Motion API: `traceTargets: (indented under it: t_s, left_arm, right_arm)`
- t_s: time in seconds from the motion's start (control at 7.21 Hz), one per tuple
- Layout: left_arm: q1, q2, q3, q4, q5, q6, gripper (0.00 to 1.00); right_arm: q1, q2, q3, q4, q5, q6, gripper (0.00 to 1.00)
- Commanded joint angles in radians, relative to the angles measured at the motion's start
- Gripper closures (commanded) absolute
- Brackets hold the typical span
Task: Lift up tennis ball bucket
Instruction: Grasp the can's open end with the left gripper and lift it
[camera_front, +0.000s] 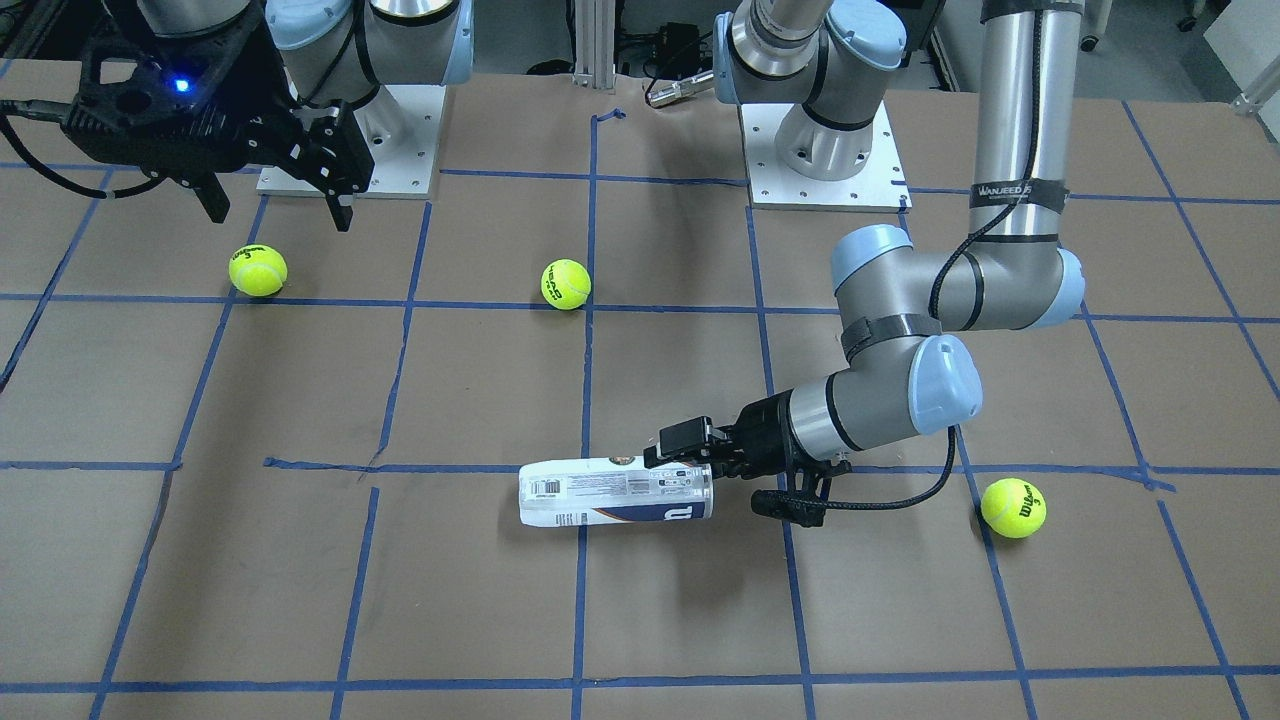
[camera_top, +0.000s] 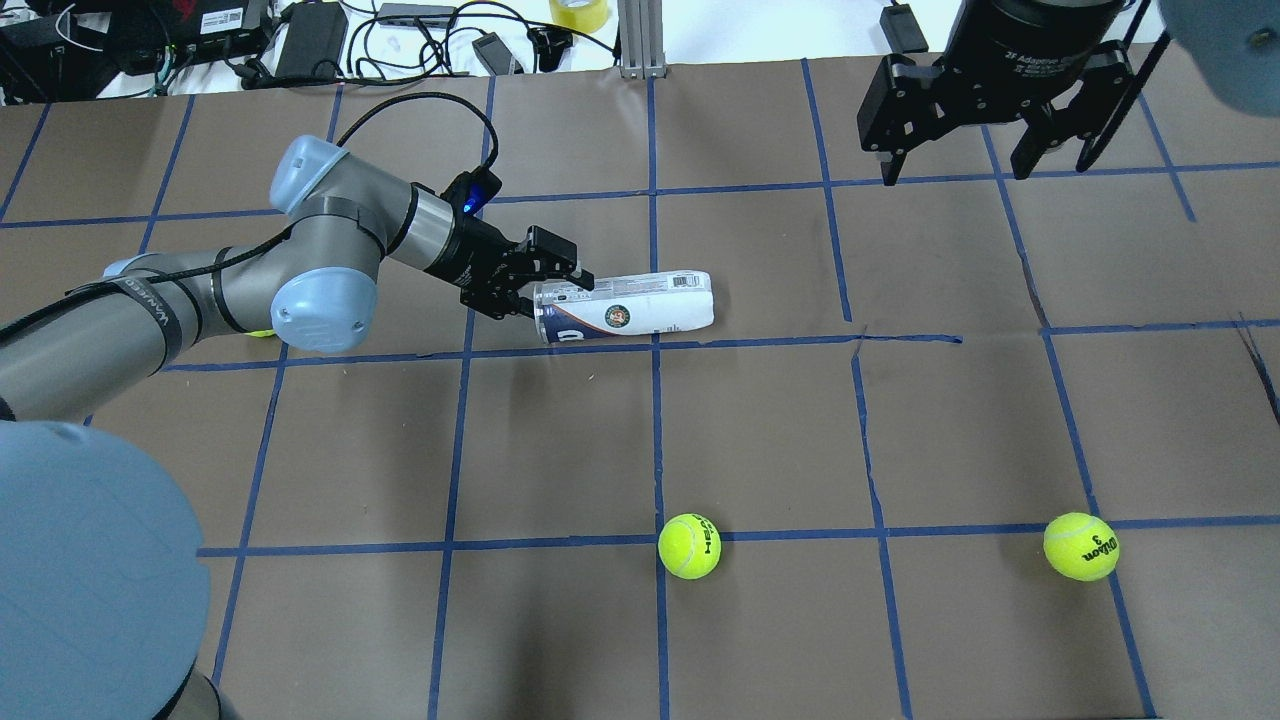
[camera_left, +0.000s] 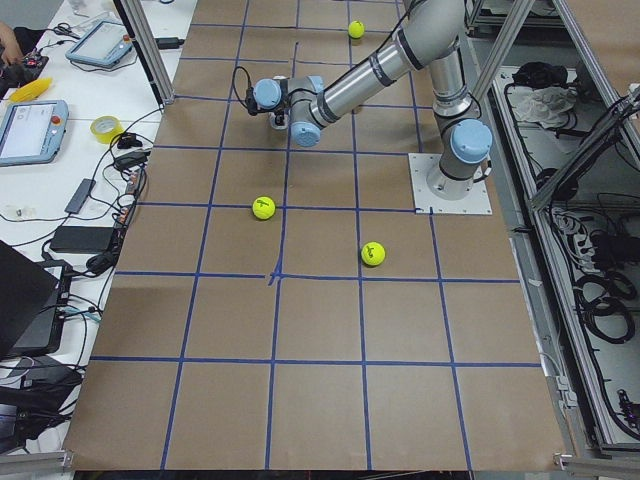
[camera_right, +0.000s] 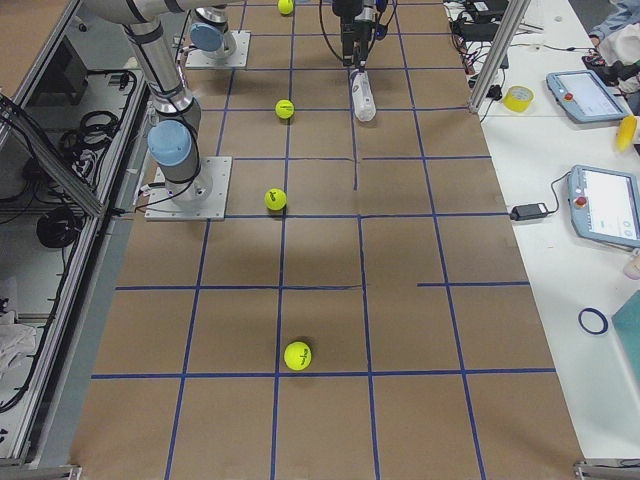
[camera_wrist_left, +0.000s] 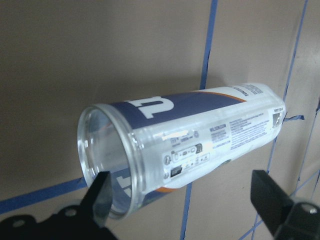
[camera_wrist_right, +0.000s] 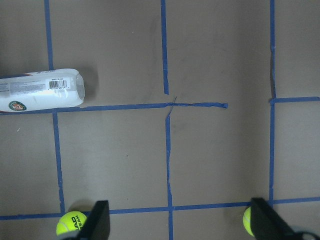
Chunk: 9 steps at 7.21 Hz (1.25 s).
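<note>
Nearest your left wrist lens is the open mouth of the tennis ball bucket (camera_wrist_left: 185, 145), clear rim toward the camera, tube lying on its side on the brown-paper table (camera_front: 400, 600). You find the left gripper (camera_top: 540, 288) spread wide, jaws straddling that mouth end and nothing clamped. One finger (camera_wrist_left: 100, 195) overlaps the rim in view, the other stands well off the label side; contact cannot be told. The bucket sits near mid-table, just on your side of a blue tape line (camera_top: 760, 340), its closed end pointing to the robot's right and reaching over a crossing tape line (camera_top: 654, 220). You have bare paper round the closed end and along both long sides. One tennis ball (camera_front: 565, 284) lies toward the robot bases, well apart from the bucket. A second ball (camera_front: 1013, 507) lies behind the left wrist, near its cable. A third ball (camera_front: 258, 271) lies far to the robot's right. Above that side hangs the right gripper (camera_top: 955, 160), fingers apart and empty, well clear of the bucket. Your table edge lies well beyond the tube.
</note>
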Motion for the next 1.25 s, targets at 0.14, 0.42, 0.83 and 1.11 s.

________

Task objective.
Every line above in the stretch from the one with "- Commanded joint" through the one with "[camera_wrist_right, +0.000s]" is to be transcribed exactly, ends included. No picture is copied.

The completed task.
- Commanded joint angles in radians, relative to the angles measured at the motion's start
- Gripper closures (commanded) absolute
- Brackets hold the typical span
Task: Lift up tennis ball bucket
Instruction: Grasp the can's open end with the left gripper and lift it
[camera_front, +0.000s] 
[camera_top, +0.000s] 
[camera_left, +0.000s] 
[camera_right, +0.000s] 
[camera_wrist_left, +0.000s] 
[camera_wrist_right, +0.000s] 

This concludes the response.